_EXERCISE REQUIREMENTS_
Every line of the material that includes the word "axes" is to be shown.

===

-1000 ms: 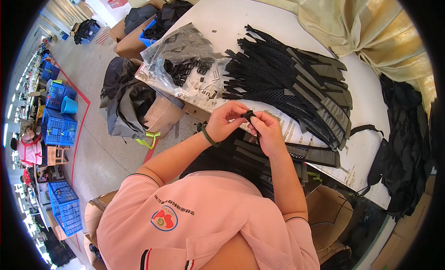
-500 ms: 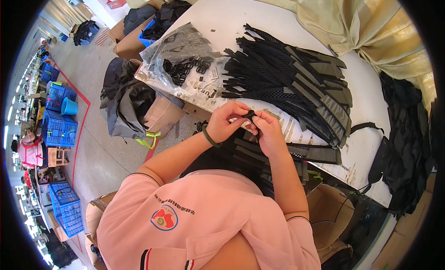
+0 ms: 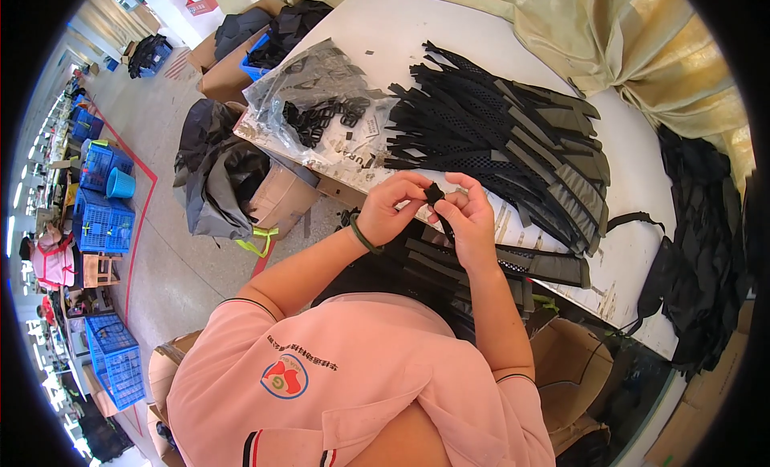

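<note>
Over the near table edge, my left hand [image 3: 390, 207] and my right hand [image 3: 472, 218] meet at the end of a black strap [image 3: 434, 194]. My left thumb and fingertips pinch its tip. On the other side, the right thumb presses the strap against curled fingers, with the forefinger lifted. Part of the strap hangs below my right hand; whether a buckle sits in it is too small to tell. Just beyond lies a large pile of black mesh straps with grey ends [image 3: 513, 138]. Left of that, black plastic buckles [image 3: 321, 118] spill from a clear plastic bag [image 3: 293, 78].
More strap pieces [image 3: 553, 268] lie across my lap and the white table's [image 3: 377, 26] near edge. A carton with a dark plastic bag [image 3: 216, 174] stands at the left. Black fabric [image 3: 706, 250] hangs at the right. An open carton [image 3: 573, 363] is beside my right elbow.
My right fingers have shifted up and the forefinger has lifted off. The strap end has turned and shows more between my fingertips. The left hand has hardly moved.
</note>
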Demonstrator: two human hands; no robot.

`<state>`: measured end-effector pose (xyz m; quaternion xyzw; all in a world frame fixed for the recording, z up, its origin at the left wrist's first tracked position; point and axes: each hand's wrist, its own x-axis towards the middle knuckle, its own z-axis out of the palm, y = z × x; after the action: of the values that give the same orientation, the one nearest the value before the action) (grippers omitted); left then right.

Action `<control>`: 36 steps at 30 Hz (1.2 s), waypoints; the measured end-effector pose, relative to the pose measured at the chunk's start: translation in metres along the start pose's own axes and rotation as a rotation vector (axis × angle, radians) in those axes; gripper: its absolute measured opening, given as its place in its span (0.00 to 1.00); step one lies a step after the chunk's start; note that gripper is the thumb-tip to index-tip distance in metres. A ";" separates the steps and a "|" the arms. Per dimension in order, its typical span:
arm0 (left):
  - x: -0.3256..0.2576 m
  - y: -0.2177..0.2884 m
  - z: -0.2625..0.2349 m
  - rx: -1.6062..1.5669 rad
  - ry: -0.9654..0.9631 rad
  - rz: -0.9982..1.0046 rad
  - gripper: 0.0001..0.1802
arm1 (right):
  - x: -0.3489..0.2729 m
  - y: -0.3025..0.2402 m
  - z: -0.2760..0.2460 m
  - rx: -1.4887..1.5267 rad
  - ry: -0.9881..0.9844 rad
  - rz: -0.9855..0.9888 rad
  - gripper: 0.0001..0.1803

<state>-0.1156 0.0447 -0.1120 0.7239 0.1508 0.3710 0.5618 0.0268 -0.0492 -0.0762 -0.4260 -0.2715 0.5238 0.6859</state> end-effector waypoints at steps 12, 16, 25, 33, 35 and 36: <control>0.011 0.008 0.000 -0.762 0.033 -0.680 0.06 | 0.000 0.009 -0.005 -0.969 -0.032 -0.593 0.09; 0.011 0.005 0.010 -0.490 0.100 -0.551 0.07 | -0.010 0.004 0.004 -0.771 -0.010 -0.493 0.08; 0.010 0.008 0.014 -0.307 0.124 -0.419 0.07 | -0.008 0.008 -0.006 -0.158 0.112 0.125 0.13; 0.004 0.008 0.015 -0.127 0.044 -0.297 0.07 | -0.005 0.015 -0.010 -0.136 0.199 0.151 0.14; 0.002 0.005 0.013 -0.128 0.001 -0.278 0.08 | -0.007 0.017 -0.010 -0.044 0.204 0.126 0.14; 0.002 0.005 0.012 -0.152 -0.024 -0.213 0.10 | -0.008 0.018 -0.009 -0.036 0.213 0.093 0.13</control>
<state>-0.1066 0.0359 -0.1079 0.6634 0.1915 0.3110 0.6531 0.0235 -0.0581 -0.0955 -0.5036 -0.1865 0.5020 0.6779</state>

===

_ANSWER_
`<state>`: measured end-effector pose (xyz m; quaternion xyzw; all in a world frame fixed for the recording, z up, its origin at the left wrist's first tracked position; point and axes: each hand's wrist, its own x-axis towards the middle knuckle, its own z-axis out of the palm, y = z × x; after the action: of the values that give the same orientation, the one nearest the value before the action) (grippers omitted); left then right.
Action `<control>`: 36 steps at 30 Hz (1.2 s), waypoints; the measured end-effector pose, relative to the pose measured at the chunk's start: translation in metres along the start pose's own axes and rotation as a rotation vector (axis × angle, radians) in those axes; gripper: its absolute measured opening, given as its place in its span (0.00 to 1.00); step one lies a step after the chunk's start; note that gripper is the thumb-tip to index-tip distance in metres. A ";" separates the steps and a "|" the arms. Per dimension in order, its typical span:

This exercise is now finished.